TASK TO CARRY OUT: For the listing below, output exactly the lines from the line with "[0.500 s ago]" up to and including the line with "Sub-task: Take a", and no other lines.

EXERCISE MATERIAL:
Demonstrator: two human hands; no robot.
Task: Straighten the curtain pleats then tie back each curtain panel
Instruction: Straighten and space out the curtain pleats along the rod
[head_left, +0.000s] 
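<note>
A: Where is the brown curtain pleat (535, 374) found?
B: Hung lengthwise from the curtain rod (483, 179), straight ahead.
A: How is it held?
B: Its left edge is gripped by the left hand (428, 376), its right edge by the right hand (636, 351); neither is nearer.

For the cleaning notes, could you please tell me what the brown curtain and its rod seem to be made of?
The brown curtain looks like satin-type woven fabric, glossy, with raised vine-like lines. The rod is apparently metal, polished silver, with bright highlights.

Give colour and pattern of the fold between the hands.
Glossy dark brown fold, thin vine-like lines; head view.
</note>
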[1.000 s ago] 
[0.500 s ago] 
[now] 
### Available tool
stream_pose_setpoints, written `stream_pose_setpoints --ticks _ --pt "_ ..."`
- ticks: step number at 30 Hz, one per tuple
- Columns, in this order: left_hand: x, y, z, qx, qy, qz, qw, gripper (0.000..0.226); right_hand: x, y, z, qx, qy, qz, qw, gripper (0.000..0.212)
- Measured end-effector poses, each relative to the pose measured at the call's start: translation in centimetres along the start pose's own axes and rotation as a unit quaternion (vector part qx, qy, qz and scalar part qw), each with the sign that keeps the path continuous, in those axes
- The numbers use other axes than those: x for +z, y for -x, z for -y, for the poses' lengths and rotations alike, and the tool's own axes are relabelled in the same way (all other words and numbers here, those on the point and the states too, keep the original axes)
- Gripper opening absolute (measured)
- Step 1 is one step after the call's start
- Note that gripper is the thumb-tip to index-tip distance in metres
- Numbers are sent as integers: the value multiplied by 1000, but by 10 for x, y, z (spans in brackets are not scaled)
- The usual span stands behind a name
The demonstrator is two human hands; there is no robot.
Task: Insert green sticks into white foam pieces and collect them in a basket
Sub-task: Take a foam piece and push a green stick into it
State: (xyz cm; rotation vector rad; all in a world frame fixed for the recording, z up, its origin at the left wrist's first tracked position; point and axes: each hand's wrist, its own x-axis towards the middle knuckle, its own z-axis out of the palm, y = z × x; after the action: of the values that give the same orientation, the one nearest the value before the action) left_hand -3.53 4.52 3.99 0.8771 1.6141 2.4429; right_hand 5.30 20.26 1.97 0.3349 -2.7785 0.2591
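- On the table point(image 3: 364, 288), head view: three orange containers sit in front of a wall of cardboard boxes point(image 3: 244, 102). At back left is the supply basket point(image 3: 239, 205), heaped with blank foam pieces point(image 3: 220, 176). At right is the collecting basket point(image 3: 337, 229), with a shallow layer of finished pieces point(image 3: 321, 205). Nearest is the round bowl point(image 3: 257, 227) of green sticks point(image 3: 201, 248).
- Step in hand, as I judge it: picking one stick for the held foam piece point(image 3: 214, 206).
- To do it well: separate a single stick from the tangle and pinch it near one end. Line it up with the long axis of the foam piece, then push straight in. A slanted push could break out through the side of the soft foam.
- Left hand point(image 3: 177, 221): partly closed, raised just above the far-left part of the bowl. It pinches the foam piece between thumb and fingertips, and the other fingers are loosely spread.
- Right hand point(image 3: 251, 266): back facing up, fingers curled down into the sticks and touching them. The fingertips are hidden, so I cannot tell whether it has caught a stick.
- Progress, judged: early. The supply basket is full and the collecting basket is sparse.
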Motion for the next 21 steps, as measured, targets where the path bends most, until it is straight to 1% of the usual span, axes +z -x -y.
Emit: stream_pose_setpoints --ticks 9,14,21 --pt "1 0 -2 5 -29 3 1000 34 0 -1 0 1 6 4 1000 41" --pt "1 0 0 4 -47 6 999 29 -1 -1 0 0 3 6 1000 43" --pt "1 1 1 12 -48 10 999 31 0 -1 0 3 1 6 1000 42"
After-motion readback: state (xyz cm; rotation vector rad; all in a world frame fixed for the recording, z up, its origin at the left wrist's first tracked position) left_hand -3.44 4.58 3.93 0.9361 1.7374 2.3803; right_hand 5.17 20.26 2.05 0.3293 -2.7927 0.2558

RESULT FOR THIS EXERCISE:
[0.500 s ago] 
[now] 
### Available tool
stream_pose_setpoints, written `stream_pose_setpoints --ticks _ --pt "_ ..."`
- ticks: step number at 30 Hz, one per tuple
- Columns, in this order: left_hand: x, y, z, qx, qy, qz, qw, gripper (0.000..0.226); right_hand: x, y, z, qx, qy, qz, qw, gripper (0.000..0.212)
- Measured end-effector poses, each relative to the pose measured at the call's start: translation in centimetres along the start pose's own axes and rotation as a unit quaternion (vector part qx, qy, qz and scalar part qw), each with the sign that keeps the path continuous, in those axes
- The numbers use other axes than those: x for +z, y for -x, z for -y, for the poses' lengths and rotations alike, and the tool's own axes are relabelled in the same way (all other words and numbers here, those on the point and the states too, keep the original axes)
- Gripper opening absolute (measured)
- Step 1 is one step after the call's start
- Note that gripper is the thumb-tip to index-tip distance in metres
- Numbers are sent as integers: the value multiplied by 1000, but by 10 for x, y, z (spans in brackets are not scaled)
- The usual span stands behind a name
The demonstrator is two human hands; there is no robot.
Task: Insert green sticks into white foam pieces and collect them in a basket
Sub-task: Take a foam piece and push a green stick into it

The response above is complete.